**ABOUT THIS TASK:** From the first line to the last, repeat the data exactly but leave out the pictures.

**RAW DATA:**
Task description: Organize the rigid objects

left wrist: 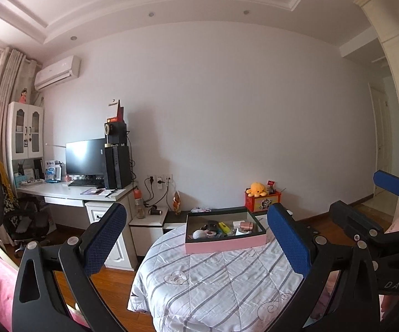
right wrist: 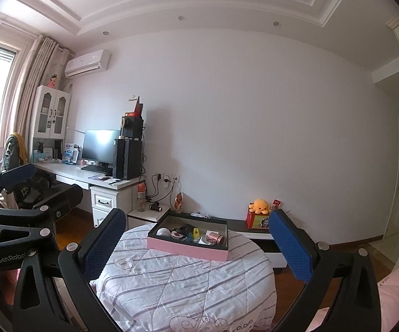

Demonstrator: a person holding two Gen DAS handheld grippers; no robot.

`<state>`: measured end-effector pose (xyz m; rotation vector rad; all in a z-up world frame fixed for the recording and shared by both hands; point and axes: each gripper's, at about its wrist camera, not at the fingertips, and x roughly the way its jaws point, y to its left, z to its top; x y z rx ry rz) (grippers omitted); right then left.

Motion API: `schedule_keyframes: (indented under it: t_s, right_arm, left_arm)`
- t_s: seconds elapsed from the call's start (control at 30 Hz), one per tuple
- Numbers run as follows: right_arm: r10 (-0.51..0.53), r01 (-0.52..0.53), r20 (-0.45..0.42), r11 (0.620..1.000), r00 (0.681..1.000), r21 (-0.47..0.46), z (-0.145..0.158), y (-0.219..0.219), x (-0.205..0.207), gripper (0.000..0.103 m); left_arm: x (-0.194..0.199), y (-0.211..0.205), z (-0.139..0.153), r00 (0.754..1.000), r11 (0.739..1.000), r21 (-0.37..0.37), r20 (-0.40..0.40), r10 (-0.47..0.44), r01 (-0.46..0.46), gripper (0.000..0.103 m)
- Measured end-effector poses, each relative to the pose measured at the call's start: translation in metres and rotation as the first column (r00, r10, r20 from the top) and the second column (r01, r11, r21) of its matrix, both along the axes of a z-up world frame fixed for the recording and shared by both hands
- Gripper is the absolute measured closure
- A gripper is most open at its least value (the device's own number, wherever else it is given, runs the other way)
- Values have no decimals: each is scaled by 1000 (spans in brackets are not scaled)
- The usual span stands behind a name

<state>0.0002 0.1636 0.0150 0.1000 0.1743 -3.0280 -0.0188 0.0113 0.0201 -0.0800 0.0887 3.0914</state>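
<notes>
A pink box (left wrist: 227, 243) with a dark inner rim sits at the far end of the striped bed (left wrist: 213, 285). It holds several small items: a white ball (left wrist: 198, 234), a black object (left wrist: 212, 225), a yellow item (left wrist: 223, 227) and a pink-copper cylinder (left wrist: 247, 225). The box (right wrist: 188, 250) also shows in the right wrist view, with the cylinder (right wrist: 215, 238). My left gripper (left wrist: 196, 238) is open and empty, well short of the box. My right gripper (right wrist: 196, 243) is open and empty, also held back from it.
A white desk (left wrist: 69, 191) with monitor and black computer tower stands at left, an office chair (left wrist: 19, 215) beside it. A low nightstand (left wrist: 149, 221) and a dark bench with a red toy box (left wrist: 261, 200) and yellow plush stand past the bed. Wood floor surrounds it.
</notes>
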Motion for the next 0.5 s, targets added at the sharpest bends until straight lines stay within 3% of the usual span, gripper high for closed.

**SOLUTION TO THIS PROBLEM:**
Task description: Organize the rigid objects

left wrist: 
right wrist: 

Demonstrator: a person holding two Gen DAS handheld grippers; no robot.

`<state>`: measured end-effector pose (xyz m; rotation vector rad; all in a z-up world frame fixed for the recording and shared by both hands; point and axes: each gripper's, at about its wrist camera, not at the fingertips, and x roughly the way its jaws point, y to its left, z to its top; x y z rx ry rz) (grippers omitted); right then left.

Motion API: `schedule_keyframes: (indented under it: t_s, right_arm, left_arm)`
- t_s: seconds elapsed from the call's start (control at 30 Hz), one per tuple
- Numbers run as follows: right_arm: r10 (-0.51..0.53), r01 (-0.52..0.53), r20 (-0.45..0.42), r11 (0.620..1.000), r00 (0.681..1.000), r21 (-0.47..0.46), z (-0.145..0.158), y (-0.219..0.219), x (-0.205..0.207), gripper (0.000..0.103 m); left_arm: x (-0.194..0.199), y (-0.211..0.205), z (-0.139..0.153), r00 (0.754..1.000), r11 (0.739..1.000), r21 (-0.37..0.37), r20 (-0.40..0.40), r10 (-0.47..0.44), r01 (-0.46..0.46), gripper (0.000..0.103 m)
- Measured end-effector poses, each relative to the pose measured at the call's start: translation in metres and rotation as the first column (r00, r10, r20 from the top) and the second column (r01, r11, r21) of its matrix, both along the axes of a z-up world frame fixed for the recording and shared by both hands
- Gripper is the absolute measured closure
- A gripper is most open at its least value (the device's own number, wherever else it is given, runs the other way)
- Values have no decimals: each is scaled by 1000 (spans in brackets are not scaled)
- The usual span stands behind a name

<state>0.0002 0.1636 0.0150 0.1000 0.1743 -3.0280 -0.0188 0.0113 0.0201 -0.0800 0.0887 3.0914</state>
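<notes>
A pink box (left wrist: 227, 243) with a dark inner rim sits at the far end of the striped bed (left wrist: 213, 285). It holds several small items: a white ball (left wrist: 198, 234), a black object (left wrist: 212, 225), a yellow item (left wrist: 223, 227) and a pink-copper cylinder (left wrist: 247, 225). The box (right wrist: 188, 250) also shows in the right wrist view, with the cylinder (right wrist: 215, 238). My left gripper (left wrist: 196, 238) is open and empty, well short of the box. My right gripper (right wrist: 196, 243) is open and empty, also held back from it.
A white desk (left wrist: 69, 191) with monitor and black computer tower stands at left, an office chair (left wrist: 19, 215) beside it. A low nightstand (left wrist: 149, 221) and a dark bench with a red toy box (left wrist: 261, 200) and yellow plush stand past the bed. Wood floor surrounds it.
</notes>
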Motion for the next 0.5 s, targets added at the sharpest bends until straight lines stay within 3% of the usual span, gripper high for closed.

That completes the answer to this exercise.